───── SOURCE DATA ─────

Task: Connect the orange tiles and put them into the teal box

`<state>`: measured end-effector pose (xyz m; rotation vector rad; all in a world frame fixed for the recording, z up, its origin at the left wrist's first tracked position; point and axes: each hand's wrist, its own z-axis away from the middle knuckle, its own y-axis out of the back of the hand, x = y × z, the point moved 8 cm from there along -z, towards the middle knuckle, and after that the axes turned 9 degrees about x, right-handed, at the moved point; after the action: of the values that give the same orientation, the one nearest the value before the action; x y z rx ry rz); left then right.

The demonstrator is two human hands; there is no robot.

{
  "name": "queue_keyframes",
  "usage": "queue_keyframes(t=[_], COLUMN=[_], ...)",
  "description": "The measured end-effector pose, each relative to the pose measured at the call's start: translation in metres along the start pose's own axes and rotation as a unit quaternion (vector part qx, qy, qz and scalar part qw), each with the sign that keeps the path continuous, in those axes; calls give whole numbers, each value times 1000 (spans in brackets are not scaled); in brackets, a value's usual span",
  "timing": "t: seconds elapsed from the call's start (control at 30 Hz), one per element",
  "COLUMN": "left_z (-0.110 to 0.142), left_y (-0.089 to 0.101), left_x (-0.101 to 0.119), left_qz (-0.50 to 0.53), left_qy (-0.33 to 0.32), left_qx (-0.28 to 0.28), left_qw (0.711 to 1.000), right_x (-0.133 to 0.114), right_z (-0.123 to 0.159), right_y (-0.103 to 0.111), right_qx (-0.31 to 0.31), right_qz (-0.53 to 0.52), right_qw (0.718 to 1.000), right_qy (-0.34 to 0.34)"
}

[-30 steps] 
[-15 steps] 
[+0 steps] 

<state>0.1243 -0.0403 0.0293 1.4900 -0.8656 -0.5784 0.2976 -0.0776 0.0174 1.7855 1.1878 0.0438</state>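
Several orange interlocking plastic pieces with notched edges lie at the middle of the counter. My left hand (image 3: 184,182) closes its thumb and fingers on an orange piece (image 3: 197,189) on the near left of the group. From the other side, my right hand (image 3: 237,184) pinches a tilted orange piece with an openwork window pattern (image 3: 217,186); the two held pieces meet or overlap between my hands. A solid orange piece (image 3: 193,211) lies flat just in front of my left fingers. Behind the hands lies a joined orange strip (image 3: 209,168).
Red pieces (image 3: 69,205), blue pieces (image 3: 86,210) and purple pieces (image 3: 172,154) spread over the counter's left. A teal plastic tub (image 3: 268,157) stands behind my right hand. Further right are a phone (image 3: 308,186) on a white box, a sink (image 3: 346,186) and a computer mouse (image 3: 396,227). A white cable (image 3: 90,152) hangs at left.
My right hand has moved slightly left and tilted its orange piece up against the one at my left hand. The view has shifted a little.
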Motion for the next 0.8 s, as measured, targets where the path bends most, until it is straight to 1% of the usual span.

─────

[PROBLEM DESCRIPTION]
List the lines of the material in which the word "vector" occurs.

[SOLUTION FOR THIS TASK]
`<state>`: measured end-effector pose (xyz m; rotation vector rad; all in a world frame fixed for the recording, z up, its origin at the left wrist's first tracked position; point and axes: each hand's wrist, its own z-axis away from the middle knuckle, its own y-axis out of the back of the hand, x = y × z, the point moved 8 cm from there along -z, towards the middle knuckle, and after that the axes turned 9 degrees about x, right-handed, at the moved point; after the action: of the values that give the same orientation, the one nearest the value before the action; x y z rx ry rz); left then right.
  "description": "The measured end-effector pose, each relative to the pose measured at the call's start: translation in metres along the start pose's own axes and rotation as a unit quaternion (vector part qx, qy, qz and scalar part qw), each with the sign that keeps the path continuous, in those axes; calls give whole numbers, each value times 1000 (spans in brackets are not scaled); in brackets, a value's usual span",

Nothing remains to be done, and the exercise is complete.